Bottom rows: the machinery. Every callback receives a CallbackContext (or ToolContext for tool hooks), which exposes session state (read and write — the durable bus between turns), actions (signals like transfer or escalate), and artifact access (save and load files). The short-circuit return is the core contract: return None and the wrapped step proceeds normally; return a typed object (an LlmResponse from a model hook, a result dict from a tool hook, content from an agent hook) and ADK uses your value instead of running the step. The ops strip is what you watch: traces that show which callbacks fired and how they altered the request, cache hit rate, block/redact counts, and per-callback latency so a slow hook is visible before it becomes a P99 regression.
End-to-end flow
Follow a support request through a billing agent with four callbacks registered: an authz check on entry, a guardrail-plus-cache on the model boundary, an argument validator on the refund tool, and an audit logger on exit.
A user asks to refund a charge. before_agent fires: it reads the caller's identity from context state, confirms they own an active account, and — since they do — returns None, letting the agent proceed. The agent assembles its first LLM request. before_model fires: the guardrail scans the input for prompt-injection and disallowed content (clean), then hashes the normalized prompt and checks a semantic cache (miss), so it returns None and the model runs. The model responds with a function call: issue_refund(charge_id, amount=1400). after_model fires and records the raw completion for audit, unchanged.

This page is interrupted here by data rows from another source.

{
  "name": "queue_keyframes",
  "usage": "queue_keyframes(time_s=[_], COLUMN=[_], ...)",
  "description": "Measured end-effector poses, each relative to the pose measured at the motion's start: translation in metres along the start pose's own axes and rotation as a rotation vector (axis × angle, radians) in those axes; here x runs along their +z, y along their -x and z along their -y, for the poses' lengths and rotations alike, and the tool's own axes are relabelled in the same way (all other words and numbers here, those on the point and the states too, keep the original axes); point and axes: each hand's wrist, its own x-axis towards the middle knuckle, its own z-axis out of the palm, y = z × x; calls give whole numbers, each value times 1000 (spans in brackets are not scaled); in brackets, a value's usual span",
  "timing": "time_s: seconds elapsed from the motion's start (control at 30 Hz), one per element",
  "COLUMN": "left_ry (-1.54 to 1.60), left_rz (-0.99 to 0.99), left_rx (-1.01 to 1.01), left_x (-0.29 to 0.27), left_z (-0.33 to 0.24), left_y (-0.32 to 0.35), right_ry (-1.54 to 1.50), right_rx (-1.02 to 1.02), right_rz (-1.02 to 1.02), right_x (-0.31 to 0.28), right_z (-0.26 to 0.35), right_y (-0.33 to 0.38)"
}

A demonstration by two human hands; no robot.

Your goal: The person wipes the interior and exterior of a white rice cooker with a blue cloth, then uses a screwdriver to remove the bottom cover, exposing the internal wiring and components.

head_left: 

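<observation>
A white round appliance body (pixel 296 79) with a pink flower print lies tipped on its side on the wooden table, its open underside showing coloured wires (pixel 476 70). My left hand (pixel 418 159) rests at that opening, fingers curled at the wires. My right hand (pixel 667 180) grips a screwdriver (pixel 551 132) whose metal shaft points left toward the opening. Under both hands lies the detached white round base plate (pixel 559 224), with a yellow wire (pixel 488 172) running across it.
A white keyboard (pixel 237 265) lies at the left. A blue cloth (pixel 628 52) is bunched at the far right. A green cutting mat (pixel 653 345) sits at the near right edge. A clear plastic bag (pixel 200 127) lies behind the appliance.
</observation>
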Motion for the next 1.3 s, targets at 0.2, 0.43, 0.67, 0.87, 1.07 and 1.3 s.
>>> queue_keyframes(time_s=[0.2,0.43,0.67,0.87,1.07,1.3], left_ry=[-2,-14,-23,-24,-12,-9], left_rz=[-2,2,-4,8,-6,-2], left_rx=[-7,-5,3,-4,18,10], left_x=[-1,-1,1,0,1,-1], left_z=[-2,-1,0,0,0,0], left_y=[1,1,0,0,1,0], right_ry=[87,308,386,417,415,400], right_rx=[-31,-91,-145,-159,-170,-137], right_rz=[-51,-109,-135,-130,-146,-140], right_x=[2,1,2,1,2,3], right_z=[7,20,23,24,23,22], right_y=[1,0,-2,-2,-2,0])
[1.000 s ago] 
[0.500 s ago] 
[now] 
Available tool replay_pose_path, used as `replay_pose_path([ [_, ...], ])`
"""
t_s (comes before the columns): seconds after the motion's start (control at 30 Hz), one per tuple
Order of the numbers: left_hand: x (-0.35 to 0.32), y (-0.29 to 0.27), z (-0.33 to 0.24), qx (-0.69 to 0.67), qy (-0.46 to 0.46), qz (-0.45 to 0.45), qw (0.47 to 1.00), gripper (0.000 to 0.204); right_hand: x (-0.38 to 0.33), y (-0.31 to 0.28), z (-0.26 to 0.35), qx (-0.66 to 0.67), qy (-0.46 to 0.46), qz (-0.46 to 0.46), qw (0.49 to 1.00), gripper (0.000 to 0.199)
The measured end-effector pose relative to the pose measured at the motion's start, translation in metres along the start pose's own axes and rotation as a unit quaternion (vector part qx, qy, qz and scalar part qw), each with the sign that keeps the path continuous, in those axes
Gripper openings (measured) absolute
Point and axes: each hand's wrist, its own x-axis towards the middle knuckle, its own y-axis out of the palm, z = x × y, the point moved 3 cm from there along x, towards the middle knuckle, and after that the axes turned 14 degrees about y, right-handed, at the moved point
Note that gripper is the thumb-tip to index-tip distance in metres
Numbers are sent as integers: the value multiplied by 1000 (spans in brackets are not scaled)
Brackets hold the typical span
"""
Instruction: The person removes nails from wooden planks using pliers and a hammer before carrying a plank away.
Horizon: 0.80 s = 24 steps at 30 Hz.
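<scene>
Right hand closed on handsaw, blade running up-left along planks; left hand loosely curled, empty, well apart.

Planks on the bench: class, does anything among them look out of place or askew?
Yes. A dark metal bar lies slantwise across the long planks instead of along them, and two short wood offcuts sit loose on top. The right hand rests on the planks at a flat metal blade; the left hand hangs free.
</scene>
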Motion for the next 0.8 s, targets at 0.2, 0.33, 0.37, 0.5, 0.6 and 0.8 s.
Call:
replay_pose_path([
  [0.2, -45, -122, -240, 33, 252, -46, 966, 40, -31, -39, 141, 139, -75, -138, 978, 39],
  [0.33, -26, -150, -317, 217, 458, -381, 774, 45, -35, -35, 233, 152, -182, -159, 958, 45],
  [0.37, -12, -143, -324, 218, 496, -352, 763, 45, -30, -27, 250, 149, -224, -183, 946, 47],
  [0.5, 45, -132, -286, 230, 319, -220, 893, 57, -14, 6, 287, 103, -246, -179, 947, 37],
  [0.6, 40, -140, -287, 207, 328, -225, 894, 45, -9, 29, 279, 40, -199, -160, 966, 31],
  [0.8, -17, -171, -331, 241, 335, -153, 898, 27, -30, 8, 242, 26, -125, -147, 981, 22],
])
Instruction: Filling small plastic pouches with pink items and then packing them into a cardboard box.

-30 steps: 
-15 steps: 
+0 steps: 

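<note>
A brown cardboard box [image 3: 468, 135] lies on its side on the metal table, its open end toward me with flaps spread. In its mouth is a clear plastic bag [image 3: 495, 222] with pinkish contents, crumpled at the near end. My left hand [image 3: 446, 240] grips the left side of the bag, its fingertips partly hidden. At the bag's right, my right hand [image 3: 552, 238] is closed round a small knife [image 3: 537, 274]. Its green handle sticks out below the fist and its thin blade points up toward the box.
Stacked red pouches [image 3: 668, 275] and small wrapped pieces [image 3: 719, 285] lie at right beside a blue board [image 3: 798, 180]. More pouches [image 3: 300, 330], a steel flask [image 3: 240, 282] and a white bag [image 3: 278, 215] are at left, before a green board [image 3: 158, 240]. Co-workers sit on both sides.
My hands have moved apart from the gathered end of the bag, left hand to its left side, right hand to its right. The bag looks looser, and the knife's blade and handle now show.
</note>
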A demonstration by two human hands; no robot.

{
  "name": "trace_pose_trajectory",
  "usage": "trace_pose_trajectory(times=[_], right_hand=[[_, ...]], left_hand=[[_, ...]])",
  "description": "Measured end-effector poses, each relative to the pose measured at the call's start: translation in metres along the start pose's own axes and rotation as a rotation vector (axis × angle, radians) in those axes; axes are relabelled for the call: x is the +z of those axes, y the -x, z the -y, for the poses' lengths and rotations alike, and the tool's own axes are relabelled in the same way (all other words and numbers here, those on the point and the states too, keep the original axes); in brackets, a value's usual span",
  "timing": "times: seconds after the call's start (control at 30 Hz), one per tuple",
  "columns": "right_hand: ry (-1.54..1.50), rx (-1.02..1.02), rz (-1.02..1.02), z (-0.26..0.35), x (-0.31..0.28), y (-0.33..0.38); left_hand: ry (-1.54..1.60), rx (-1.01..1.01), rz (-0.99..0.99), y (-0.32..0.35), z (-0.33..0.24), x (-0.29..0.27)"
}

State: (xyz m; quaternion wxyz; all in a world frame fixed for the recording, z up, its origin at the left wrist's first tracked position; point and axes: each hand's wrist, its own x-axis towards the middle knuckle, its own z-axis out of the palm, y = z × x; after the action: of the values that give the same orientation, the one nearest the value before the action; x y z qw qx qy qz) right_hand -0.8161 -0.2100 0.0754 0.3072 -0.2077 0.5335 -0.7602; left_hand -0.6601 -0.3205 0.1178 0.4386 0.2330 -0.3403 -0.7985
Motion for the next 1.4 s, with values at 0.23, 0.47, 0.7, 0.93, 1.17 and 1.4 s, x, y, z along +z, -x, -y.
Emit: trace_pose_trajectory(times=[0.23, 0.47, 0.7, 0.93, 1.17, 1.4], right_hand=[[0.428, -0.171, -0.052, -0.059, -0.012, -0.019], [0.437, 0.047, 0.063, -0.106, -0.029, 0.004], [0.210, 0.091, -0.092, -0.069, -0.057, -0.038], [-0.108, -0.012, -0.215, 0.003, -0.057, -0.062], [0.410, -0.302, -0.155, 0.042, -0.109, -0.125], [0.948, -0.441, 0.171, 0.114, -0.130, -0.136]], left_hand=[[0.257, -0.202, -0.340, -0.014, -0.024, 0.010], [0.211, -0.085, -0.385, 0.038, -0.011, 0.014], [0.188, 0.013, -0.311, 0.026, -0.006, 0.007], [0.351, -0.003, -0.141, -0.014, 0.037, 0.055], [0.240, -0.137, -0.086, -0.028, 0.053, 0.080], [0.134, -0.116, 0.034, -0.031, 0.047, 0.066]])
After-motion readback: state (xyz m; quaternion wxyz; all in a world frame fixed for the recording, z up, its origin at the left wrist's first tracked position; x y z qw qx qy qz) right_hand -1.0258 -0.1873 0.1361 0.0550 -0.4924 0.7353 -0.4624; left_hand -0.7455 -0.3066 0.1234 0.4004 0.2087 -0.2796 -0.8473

ADK now dispatches the tool, so before_tool fires with the parsed arguments. The validator sees amount=1400, and policy says refunds over $1000 require manager approval, which this session lacks. It short-circuits: it returns {'status': 'denied', 'reason': 'approval_required', 'threshold': 1000} — the issue_refund function never executes, no money moves. That dict re-enters the model as the tool result. after_tool would fire on a real result to cap or shape it; here it passes the denial through. The model, seeing the denial, generates a message explaining that a manager must approve. before_model fires again for this second turn (guardrail clean, cache miss); after_model runs a PII redactor over the completion (nothing to redact). Finally after_agent fires: it writes an audit record — caller, requested amount, decision, callbacks that acted — to durable storage.
Notice what the model never got to decide: whether the caller was authorized, whether the large refund could proceed, or whether the audit happened. Those were enforced deterministically around it. Now consider a repeat: the same user asks the same question a minute later. This time before_model's cache check hits — it returns the stored LlmResponse and the expensive model call is skipped entirely, shaving latency and cost, while the authz and audit callbacks still run because they sit outside the cached boundary. The lattice let one concern (caching) optimize the hot path without weakening another (authorization) — which is the whole point of positioning hooks at distinct trust boundaries.